Copy out exactly the lines spanning the line with "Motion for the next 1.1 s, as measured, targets" to the line with "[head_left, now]", inclusive, from the data underneath, with no pictures.

Items from a data source
>>>

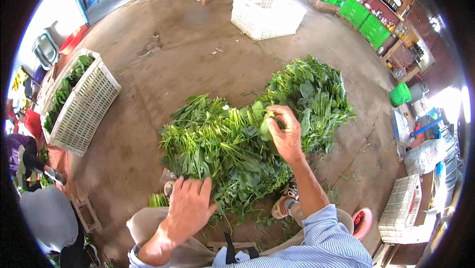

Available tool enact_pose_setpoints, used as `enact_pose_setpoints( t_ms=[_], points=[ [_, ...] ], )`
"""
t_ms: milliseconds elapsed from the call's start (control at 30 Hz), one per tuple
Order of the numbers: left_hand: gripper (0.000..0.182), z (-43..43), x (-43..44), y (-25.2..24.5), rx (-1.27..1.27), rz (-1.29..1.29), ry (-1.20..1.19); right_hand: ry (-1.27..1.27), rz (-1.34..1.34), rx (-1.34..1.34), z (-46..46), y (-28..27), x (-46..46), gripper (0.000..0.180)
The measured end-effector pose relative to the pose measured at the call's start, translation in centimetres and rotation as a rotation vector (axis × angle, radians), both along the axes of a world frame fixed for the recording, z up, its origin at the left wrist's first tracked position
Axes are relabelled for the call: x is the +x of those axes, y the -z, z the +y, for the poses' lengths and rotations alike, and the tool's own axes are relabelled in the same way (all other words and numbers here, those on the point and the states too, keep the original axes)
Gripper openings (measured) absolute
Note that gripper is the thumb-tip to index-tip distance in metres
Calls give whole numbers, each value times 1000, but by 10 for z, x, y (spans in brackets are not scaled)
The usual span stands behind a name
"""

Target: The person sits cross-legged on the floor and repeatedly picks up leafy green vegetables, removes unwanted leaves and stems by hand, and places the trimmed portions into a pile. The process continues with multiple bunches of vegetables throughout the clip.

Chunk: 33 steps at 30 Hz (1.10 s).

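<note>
A broad heap of leafy green vegetables (pixel 237 149) lies on the floor before my knees, with pale green stems showing on its left part. My right hand (pixel 284 130) is above the heap, thumb and fingers pinched on a green leafy sprig (pixel 264 121). Over my left knee, my left hand (pixel 191 201) is held palm down with fingers apart and nothing seen in it. Just left of that hand, a small bunch of cut green stems (pixel 158 200) sits near my shoe.
A white plastic crate with greens (pixel 87 108) stands at left, beside a person in a striped hat (pixel 50 216). Another white crate (pixel 265 19) is ahead. A pink basin (pixel 362 223) lies by my right knee, near stacked white crates (pixel 400 208). Low wooden frame (pixel 85 212) at left.
</note>
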<state>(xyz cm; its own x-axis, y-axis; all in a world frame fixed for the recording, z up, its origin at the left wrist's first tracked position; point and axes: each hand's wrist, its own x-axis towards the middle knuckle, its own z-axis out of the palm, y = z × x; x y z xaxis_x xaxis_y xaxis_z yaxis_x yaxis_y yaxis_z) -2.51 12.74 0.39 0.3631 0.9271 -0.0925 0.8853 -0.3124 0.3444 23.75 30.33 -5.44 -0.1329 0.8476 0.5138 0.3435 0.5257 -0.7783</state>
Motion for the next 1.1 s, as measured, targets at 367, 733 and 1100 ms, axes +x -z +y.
enact_pose_setpoints(
  t_ms=[367,733,1100],
  points=[
    [60,-22,16,37,109,-703,-242,-241,493,-476,-161,-35,-77,10],
    [45,-37,22,40,345,-504,-88,-35,985,-576,-178,-26,-53,7],
    [20,-34,15,49,-281,-928,-216,-168,93,-675,-191,-9,-19,21]
  ],
)
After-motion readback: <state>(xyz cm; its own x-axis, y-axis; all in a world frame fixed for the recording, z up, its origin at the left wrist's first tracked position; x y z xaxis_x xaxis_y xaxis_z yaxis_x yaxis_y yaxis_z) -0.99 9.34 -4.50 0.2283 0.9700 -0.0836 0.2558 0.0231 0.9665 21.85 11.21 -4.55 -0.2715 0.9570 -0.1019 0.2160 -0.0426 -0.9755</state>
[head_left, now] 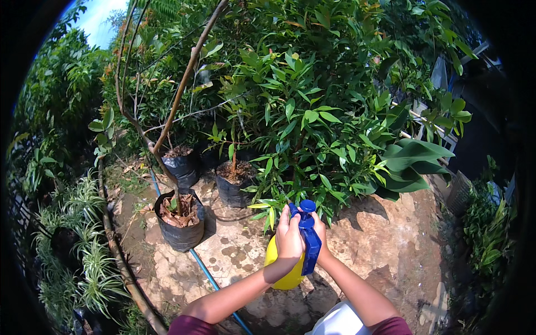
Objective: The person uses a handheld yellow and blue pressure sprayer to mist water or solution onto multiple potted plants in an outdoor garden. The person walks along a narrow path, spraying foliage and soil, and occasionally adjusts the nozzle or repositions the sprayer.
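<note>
A pressure pump sprayer with a yellow tank (289, 281) and a blue pump handle (310, 249) is held in front of me. My left hand (290, 240) wraps the sprayer's neck near the blue nozzle (293, 209). On the other side, my right hand (320, 234) grips the sprayer's head, its fingers partly hidden behind the blue parts. The nozzle points away from me at a dense, leafy green shrub (305, 167). Its lowest leaves hang just beyond the nozzle tip.
A bare-branched sapling grows in a black planting bag (179, 238) at left. Two more black bags, one here (234, 199), stand behind. A blue pipe (209, 271) crosses the stained ground. Variegated spider plants (98, 268) line the left edge behind a pole (121, 259). Something white (339, 320) is below me.
</note>
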Available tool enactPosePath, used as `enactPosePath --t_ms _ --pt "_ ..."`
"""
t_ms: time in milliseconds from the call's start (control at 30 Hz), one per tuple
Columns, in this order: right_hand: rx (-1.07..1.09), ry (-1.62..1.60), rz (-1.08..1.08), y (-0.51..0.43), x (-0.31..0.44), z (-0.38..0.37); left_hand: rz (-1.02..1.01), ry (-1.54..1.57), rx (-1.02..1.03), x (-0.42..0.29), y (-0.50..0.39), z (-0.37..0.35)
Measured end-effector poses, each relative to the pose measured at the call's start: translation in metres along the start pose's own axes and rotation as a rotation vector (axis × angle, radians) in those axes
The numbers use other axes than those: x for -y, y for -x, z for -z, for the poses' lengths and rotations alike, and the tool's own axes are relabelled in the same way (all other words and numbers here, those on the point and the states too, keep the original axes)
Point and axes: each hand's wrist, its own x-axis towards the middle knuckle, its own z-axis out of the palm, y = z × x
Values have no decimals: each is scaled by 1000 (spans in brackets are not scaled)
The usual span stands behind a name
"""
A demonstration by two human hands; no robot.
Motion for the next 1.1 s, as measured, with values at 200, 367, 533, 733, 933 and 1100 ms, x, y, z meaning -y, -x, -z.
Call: enactPosePath --t_ms 200,367,533,733,933,1100 --pt "11 98 57 -2 2 9 -359 -569 68 13 -71 45" --pt "180 206 41 0 -8 16 -577 -1139 23 44 -89 76" --pt "204 177 3 2 -16 20 -604 -1195 76 53 -97 83" --pt "64 156 -65 -3 -18 17 -656 -1135 3 50 -105 92" --pt "244 211 -65 -5 -23 16 -569 -1128 -66 54 -112 107" --pt "194 146 -32 -2 -24 16 -518 -1133 -107 59 -117 113"
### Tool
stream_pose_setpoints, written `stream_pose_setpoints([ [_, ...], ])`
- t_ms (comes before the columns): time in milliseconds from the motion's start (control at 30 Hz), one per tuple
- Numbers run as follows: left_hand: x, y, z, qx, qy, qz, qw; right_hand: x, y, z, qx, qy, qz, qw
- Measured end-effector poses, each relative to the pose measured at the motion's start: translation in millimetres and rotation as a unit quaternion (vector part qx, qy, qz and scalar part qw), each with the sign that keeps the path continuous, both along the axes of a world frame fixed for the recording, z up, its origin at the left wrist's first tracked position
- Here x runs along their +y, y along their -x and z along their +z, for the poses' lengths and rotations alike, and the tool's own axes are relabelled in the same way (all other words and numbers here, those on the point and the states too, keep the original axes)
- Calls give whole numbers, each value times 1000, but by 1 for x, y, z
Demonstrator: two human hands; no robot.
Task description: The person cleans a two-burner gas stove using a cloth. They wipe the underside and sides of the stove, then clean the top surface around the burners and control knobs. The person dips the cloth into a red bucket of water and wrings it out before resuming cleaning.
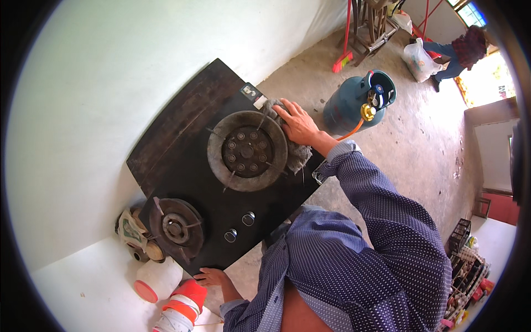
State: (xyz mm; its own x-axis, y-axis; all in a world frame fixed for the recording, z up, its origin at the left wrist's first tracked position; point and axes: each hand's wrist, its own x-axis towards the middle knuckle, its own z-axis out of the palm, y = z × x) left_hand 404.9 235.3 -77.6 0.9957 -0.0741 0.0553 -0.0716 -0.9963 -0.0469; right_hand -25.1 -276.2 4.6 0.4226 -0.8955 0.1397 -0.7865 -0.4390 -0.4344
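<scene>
A black two-burner gas stove (182,174) lies before me on a dark wooden stand (174,120). My right hand (296,124) presses a grey cloth (299,155) on the stove top, beside the larger burner (247,151). The cloth bunches under the fingers and trails along the stove's right edge. At the stove's near left corner rests my left hand (210,277), its fingers on the edge. A smaller burner (176,226) sits towards the left, and two control knobs (239,227) are near the front edge. A sticker is at the far right corner.
A gas cylinder (348,103) with an orange hose stands right of the stove. A red broom (343,60) leans farther off, near a person (456,54) and a white plastic bag (420,60). Stacked buckets (182,307) and a white container (157,278) are at the left. Crowded shelves are lower right.
</scene>
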Motion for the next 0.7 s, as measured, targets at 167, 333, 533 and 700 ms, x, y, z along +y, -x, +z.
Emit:
stream_pose_setpoints([
  [167, -8, 4, 8, 6, 3, 24, 1000, -23, -14, -7, -30, -16, -19, 999],
  [333, -10, 7, 19, 74, -81, -7, 994, -24, -15, -4, -57, -43, -10, 997],
  [533, -2, -20, -1, -76, -42, -20, 996, -21, -19, 2, -73, -51, -28, 996],
  [700, -8, -1, -18, -122, -277, -229, 925, 21, 12, 9, -62, -4, -98, 993],
])
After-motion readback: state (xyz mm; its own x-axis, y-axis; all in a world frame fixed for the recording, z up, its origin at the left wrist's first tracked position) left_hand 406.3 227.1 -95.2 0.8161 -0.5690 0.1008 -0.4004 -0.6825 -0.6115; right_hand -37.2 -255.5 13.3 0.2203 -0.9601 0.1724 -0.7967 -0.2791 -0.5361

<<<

▸ **WORKED SOLUTION**
Motion for the next 1.1 s, as measured, targets at 367, 733 and 1100 ms, axes +x -z +y.
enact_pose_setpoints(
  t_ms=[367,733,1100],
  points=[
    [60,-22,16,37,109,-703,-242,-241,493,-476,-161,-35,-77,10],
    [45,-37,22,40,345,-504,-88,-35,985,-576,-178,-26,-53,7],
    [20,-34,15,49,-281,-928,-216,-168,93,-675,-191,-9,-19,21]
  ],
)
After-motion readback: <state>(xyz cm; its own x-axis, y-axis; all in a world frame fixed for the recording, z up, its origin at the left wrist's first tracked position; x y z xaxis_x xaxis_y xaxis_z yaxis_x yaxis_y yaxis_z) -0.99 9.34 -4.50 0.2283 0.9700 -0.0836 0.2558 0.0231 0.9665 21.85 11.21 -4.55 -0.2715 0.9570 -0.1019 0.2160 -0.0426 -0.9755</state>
[head_left, now] 

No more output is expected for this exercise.